In this task, you will view the famous 10,000 bitcoin pizza purchase transaction. You can learn more by reading the Bitcoin Pizza Day 2018 article.

  • Copy and paste this query into the query window and then press Run:

SELECT * FROM `bigquery-public-data.crypto_bitcoin.transactions` as transactions WHERE transactions.hash = 'a1075db55d416d3ca199f55b6084e2115b9345e16c5cf302fc80e9d5fbf5d48d'

You can see the raw data returned.

Points to note:

  • Values for input, output and fee are in satoshis. The satoshi is currently the smallest unit of the bitcoin currency recorded on the block chain. It is a one hundred millionth of a single bitcoin (0.00000001 BTC).
  • The sent amount is via multiple inputs all coming from the same address.
  • The output amount is sent as a single transaction to the one address.
Return the 10,000 BTC pizza purchase transaction.

Task 3. Validate the data

In this task, you will check that you can access the cryptocurrency datasets by performing simple validation queries on two cryptocurrencies.

Double-entry book query of Bitcoin Cash

To motivate an initial exploration of these new datasets, let’s start with a simple example, comparing the way to query both payments and receipts across multiple cryptocurrencies. This comparison is the simplest way to verify that a cryptocurrency is operating as intended, and at least operationally, is a mathematically correct store of value.

  • Copy and paste this query into the query window and then press Run:

-- SQL source from https://cloud.google.com/blog/products/data-analytics/introducing-six-new-cryptocurrencies-in-bigquery-public-datasets-and-how-to-analyze-them WITH double_entry_book AS ( -- debits SELECT array_to_string(inputs.addresses, ",") as address , inputs.type , -inputs.value as value FROM `bigquery-public-data.crypto_bitcoin.inputs` as inputs UNION ALL -- credits SELECT array_to_string(outputs.addresses, ",") as address , outputs.type , outputs.value as value FROM `bigquery-public-data.crypto_bitcoin.outputs` as outputs ) SELECT address , type , sum(value) as balance FROM double_entry_book GROUP BY 1,2 ORDER BY balance DESC LIMIT 100

Verify the Bitcoin values returned are accurate

  1. In another browser tab open the website https://www.blockchain.com/search?
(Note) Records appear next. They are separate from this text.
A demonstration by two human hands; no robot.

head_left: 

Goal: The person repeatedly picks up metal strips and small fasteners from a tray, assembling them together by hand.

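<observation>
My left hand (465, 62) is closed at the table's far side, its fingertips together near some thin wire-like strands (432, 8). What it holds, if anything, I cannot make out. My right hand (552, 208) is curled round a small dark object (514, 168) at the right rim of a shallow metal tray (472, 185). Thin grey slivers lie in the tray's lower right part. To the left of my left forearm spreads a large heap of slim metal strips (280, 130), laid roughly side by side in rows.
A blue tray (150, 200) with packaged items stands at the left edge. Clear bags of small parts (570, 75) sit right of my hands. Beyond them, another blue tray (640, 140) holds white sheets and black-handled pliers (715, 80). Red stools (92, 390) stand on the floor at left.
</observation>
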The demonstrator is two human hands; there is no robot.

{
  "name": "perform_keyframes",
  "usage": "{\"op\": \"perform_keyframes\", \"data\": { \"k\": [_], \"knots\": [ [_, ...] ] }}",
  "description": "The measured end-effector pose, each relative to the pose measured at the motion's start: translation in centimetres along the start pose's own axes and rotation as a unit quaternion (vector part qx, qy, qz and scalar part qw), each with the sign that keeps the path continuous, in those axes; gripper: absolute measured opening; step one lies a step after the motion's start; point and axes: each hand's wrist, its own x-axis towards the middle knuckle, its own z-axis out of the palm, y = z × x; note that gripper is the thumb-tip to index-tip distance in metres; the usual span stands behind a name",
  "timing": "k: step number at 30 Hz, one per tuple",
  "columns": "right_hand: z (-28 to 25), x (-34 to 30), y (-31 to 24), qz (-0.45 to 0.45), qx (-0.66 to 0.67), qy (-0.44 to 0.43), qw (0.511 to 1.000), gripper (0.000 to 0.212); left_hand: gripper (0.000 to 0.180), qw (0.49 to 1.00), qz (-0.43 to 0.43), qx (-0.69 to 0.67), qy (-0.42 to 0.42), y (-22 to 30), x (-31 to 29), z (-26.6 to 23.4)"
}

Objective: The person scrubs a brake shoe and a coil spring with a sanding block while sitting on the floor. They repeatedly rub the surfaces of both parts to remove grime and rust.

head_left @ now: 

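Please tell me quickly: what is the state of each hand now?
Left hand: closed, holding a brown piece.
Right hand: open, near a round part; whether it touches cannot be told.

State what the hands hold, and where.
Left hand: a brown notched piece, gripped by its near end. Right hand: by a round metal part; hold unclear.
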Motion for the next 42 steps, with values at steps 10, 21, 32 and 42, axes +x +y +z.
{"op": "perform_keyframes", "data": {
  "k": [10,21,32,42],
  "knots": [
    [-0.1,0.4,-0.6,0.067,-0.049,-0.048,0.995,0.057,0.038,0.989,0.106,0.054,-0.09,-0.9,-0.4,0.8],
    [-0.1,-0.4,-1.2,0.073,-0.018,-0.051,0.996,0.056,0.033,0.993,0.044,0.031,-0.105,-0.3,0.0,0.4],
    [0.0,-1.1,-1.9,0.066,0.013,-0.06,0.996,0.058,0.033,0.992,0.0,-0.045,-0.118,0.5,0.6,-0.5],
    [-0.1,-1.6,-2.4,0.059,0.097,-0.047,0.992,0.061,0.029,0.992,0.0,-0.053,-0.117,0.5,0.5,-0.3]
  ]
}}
It will say Oops! - this is ok.

  2. From the All Blockchains dropdown, under Mainnet select Bitcoin .

  3. Copy the top address returned in BigQuery results.

  4. Paste into the search box and click Search.

  5. Check the final balance returned - it should be the same as the balance listed in BigQuery results for that address.

Note: If it is out, that it will either be due to a rounding difference in the adding (small fraction), or that the 24 hour delay in the dataset is the issue.

Double-entry book query of Dogecoin

  • Modify the query to use dogecoin, and run the query.
Calculate the balance for dogecoin.

Verify the Dogecoin values returned are accurate

  1. In another browser tab open the website https://dogechain.info/.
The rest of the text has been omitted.